Deep learning based domain knowledge integration for small datasets: illustrative applications in materials informatics
This software is an application for deep learning based domain knowledge integration approach on small dataset. The efficacy of the proposed approach is tested on two materials science datasets with different types of inputs and outputs, for which domain knowledge-aware convolutional neural networks (CNNs) are developed.
To use this software, what the algorithm requires as input are a numpy array. For homogenization dataset, the shape of data point is (x, 51, 51, 51) where x is the number of microscale volume elements (MVEs) and the dimension of microstructure should be three-dimensional (i.e. 51x51x51). For crystal plasticity dataset, the shape of data point is (x, 224, 224) where x is the number of strain profile images/crops and the size of strain profile image/crop is 224x224. The software will take the row data and corresponding two-point correlation funcion (i.e. integerated domain knowledge with same size as row data) as input, and train the predictive models. (The detail about data preprocessing and model is in related sections of published paper). (Note that two-point correlation funcion can be computed using PyMKS software at http://pymks.org/en/latest/rst/README.html).

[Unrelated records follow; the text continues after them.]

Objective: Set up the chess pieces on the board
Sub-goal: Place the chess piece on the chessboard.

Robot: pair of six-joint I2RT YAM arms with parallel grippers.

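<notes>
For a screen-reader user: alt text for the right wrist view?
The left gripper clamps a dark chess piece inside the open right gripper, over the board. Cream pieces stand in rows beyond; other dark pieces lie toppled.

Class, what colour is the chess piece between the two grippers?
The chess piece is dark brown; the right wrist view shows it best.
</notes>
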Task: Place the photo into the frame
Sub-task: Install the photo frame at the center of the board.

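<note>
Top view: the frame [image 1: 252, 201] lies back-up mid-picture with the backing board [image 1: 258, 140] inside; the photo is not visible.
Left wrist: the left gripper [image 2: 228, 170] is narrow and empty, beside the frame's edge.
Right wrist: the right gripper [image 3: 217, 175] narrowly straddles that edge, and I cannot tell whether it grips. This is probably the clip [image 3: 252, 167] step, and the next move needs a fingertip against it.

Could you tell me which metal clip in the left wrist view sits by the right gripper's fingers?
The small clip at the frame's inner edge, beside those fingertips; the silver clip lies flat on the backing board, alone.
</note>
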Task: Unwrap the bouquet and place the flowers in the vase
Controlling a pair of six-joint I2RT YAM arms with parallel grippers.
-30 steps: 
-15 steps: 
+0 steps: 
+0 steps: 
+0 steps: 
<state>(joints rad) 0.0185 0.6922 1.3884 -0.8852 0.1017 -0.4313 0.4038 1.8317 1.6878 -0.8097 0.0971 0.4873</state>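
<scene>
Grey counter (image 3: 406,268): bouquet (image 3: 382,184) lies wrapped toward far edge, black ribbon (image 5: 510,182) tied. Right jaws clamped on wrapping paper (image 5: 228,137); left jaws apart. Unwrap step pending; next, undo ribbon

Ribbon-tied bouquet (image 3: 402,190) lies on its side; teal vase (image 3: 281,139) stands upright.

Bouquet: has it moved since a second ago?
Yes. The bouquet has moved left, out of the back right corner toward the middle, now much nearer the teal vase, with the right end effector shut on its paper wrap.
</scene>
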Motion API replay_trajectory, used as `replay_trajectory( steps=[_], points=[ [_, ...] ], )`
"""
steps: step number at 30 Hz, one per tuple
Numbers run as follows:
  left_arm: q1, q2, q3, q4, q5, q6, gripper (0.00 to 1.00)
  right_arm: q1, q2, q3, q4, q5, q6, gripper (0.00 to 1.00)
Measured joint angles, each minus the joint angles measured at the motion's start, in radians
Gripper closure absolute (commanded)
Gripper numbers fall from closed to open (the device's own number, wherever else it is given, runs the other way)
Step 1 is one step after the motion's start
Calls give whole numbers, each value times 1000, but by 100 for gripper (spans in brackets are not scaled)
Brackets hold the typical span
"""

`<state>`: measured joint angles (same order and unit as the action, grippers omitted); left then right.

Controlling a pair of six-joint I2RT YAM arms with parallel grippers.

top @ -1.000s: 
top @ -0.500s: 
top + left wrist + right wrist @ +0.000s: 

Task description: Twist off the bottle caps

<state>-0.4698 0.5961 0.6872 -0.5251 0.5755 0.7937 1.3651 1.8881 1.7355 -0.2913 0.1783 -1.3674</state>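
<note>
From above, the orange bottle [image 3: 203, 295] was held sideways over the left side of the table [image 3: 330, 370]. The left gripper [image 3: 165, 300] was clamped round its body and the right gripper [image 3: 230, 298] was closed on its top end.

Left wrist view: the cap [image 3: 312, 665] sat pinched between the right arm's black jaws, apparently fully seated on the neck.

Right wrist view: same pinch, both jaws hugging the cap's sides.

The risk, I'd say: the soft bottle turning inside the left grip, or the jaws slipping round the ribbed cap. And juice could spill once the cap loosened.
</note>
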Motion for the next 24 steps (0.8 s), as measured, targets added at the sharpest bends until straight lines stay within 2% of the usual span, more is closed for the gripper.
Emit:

Python 3.6.3; Numpy 1.18.1; Sklearn 0.20.0; Keras 2.3.1; Pickle 4.0; TensorFlow 2.1.0; h5py 2.9.0;
- homogenization.py: The CNN has two branches where one branch takes the original 3D microstructure image as input and the other brach takes the corresponding two-point autocorrelation as input. Finally the two branches are concatenated togetogher to make the final prediction for effective elastic stiffness. The details please refer to the paper in the reference section.
- crystalPlasticity.py: The CNN has two branches where one branch takes the original 2D microstructure image as input and the other brach takes the corresponding two-point autocorrelation as input. Finally the two branches are concatenated togetogher to make the final prediction for initial deformation level. The details please refer to the paper in the reference section.
- homogenization_data.pkl: Example data for homogenization dataset, includeing 10 51x51x51 3D microstrctures.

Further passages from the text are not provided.